What you are asked to do: Only lines with the string "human" matter here; gather them from the material below.

Task material:
----
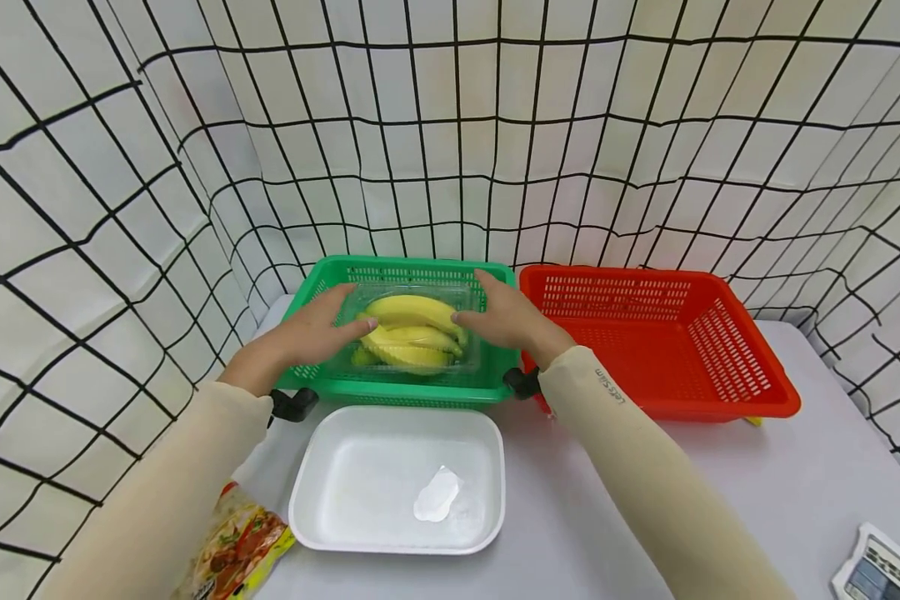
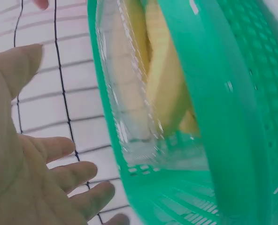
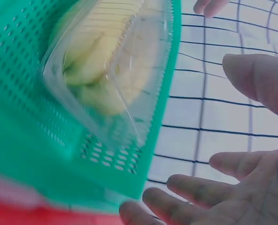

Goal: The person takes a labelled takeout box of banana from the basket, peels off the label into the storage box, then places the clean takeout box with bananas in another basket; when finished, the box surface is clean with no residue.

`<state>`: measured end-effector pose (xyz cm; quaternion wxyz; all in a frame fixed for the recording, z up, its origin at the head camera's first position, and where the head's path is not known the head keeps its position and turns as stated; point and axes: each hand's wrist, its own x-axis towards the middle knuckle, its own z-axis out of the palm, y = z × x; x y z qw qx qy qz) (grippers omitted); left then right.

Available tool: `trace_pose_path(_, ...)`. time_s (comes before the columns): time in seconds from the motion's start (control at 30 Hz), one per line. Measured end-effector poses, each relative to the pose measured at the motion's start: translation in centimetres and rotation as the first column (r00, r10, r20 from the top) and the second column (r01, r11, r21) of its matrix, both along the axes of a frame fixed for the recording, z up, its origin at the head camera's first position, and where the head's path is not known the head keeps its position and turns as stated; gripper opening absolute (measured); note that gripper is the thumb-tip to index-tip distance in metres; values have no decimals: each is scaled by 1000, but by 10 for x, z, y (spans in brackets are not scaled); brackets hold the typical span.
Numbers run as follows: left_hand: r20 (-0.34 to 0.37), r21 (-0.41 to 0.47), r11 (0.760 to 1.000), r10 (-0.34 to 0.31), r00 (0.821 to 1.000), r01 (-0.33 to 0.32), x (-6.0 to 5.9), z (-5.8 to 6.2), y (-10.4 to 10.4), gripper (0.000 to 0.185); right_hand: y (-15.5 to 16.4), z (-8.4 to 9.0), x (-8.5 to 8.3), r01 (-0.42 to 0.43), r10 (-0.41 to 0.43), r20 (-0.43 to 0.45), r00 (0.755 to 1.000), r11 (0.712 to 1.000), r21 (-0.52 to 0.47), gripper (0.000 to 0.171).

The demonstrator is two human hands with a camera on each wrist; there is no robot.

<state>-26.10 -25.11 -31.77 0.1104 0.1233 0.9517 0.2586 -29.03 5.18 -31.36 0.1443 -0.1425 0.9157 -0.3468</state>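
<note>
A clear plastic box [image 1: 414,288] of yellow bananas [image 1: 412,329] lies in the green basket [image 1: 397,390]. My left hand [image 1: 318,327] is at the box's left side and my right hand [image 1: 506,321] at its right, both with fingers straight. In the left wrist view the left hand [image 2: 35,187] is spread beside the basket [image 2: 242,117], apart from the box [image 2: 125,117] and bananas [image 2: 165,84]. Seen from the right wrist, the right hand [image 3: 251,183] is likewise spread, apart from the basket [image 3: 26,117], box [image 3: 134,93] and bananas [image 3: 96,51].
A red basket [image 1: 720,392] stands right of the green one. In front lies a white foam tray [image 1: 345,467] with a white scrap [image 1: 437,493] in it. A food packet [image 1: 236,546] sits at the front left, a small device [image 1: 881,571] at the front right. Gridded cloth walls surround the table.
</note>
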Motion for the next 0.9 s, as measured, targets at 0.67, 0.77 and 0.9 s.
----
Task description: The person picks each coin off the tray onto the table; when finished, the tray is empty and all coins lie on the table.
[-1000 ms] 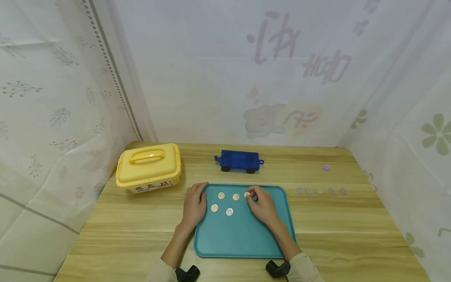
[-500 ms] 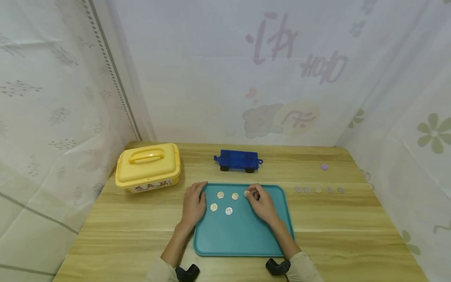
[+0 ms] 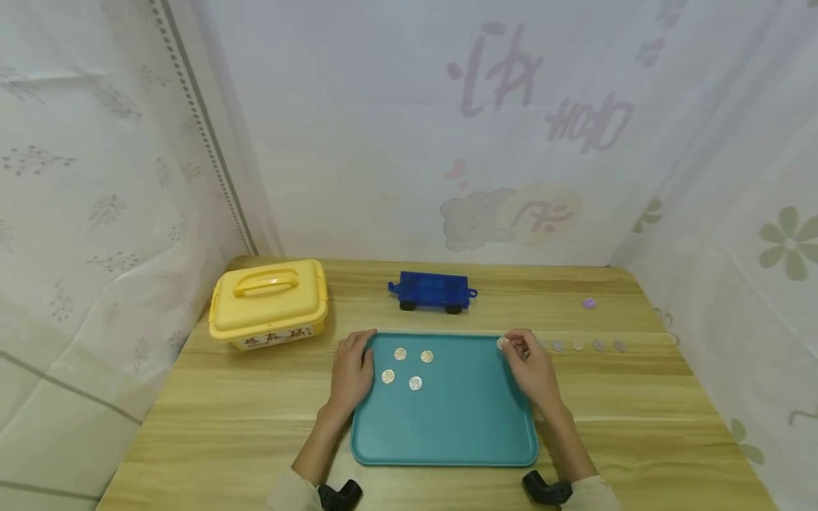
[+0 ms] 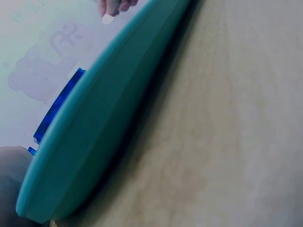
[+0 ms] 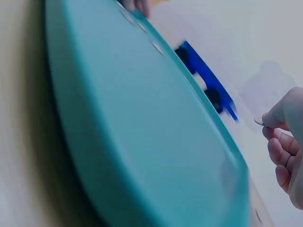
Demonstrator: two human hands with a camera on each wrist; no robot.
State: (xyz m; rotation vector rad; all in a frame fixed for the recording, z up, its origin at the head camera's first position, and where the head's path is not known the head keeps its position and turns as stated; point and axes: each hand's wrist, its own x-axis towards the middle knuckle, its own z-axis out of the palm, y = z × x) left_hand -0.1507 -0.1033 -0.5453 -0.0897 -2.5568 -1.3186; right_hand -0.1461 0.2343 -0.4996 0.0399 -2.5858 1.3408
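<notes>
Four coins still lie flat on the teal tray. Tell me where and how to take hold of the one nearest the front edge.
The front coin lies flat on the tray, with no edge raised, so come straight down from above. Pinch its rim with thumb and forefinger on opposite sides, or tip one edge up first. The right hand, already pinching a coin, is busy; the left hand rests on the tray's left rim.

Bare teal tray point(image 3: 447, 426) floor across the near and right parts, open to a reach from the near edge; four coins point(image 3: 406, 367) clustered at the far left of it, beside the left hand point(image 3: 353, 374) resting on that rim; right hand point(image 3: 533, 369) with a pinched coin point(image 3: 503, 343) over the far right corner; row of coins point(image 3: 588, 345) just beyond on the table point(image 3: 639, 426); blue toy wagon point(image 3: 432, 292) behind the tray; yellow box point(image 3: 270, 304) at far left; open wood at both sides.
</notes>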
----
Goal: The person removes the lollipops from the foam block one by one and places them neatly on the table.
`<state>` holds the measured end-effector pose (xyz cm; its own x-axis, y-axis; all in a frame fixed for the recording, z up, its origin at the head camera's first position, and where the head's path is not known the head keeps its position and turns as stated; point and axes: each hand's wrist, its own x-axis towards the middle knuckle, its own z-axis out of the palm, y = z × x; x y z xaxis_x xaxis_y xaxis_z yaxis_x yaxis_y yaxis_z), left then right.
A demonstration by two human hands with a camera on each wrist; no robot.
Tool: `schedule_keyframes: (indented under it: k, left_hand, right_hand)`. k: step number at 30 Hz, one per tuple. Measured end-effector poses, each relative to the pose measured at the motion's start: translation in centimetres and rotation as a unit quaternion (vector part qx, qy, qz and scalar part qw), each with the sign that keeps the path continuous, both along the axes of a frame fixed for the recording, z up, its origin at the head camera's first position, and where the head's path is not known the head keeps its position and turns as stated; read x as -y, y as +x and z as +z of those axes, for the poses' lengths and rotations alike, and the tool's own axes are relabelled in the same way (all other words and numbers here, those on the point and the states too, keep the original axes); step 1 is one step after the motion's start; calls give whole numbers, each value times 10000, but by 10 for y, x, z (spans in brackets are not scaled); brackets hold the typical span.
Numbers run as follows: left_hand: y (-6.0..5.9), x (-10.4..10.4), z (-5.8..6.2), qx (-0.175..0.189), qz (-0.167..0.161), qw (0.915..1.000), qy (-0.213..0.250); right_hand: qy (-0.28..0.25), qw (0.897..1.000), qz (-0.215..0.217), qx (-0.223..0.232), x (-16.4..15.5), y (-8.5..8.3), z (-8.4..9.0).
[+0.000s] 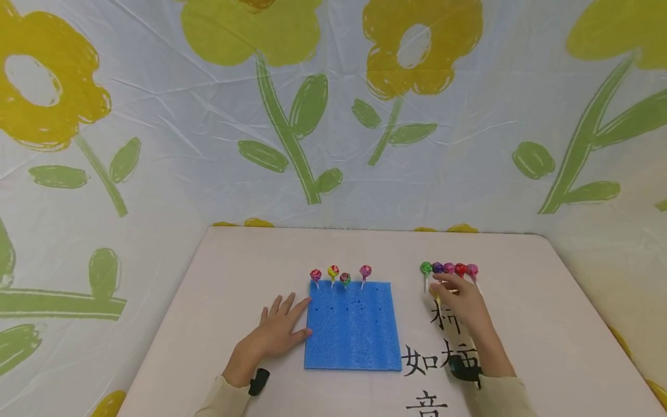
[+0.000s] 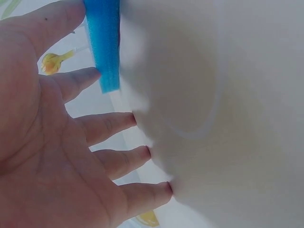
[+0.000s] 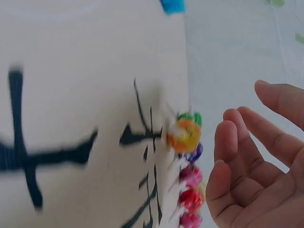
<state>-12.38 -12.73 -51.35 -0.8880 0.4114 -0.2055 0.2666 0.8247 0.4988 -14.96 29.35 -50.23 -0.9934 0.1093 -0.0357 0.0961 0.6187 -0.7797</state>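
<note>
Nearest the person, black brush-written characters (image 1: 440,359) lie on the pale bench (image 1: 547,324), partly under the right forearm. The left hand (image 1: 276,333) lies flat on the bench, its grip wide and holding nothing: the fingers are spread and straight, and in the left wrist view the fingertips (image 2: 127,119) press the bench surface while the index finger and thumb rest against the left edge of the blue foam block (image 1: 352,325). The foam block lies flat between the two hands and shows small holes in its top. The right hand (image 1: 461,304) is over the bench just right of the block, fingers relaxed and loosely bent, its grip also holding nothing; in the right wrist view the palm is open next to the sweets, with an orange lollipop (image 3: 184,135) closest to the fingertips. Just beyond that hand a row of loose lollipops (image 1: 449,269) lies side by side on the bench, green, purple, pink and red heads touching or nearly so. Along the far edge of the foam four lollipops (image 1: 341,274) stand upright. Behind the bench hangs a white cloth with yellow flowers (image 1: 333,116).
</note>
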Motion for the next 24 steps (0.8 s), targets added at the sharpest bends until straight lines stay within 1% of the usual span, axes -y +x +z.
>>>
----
Output of the exercise:
The demonstrator is two human hands with a camera on each wrist; there is no robot.
Demonstrator: two human hands with a camera on each wrist; no robot.
A demonstration by two human hands with a camera on each wrist; no robot.

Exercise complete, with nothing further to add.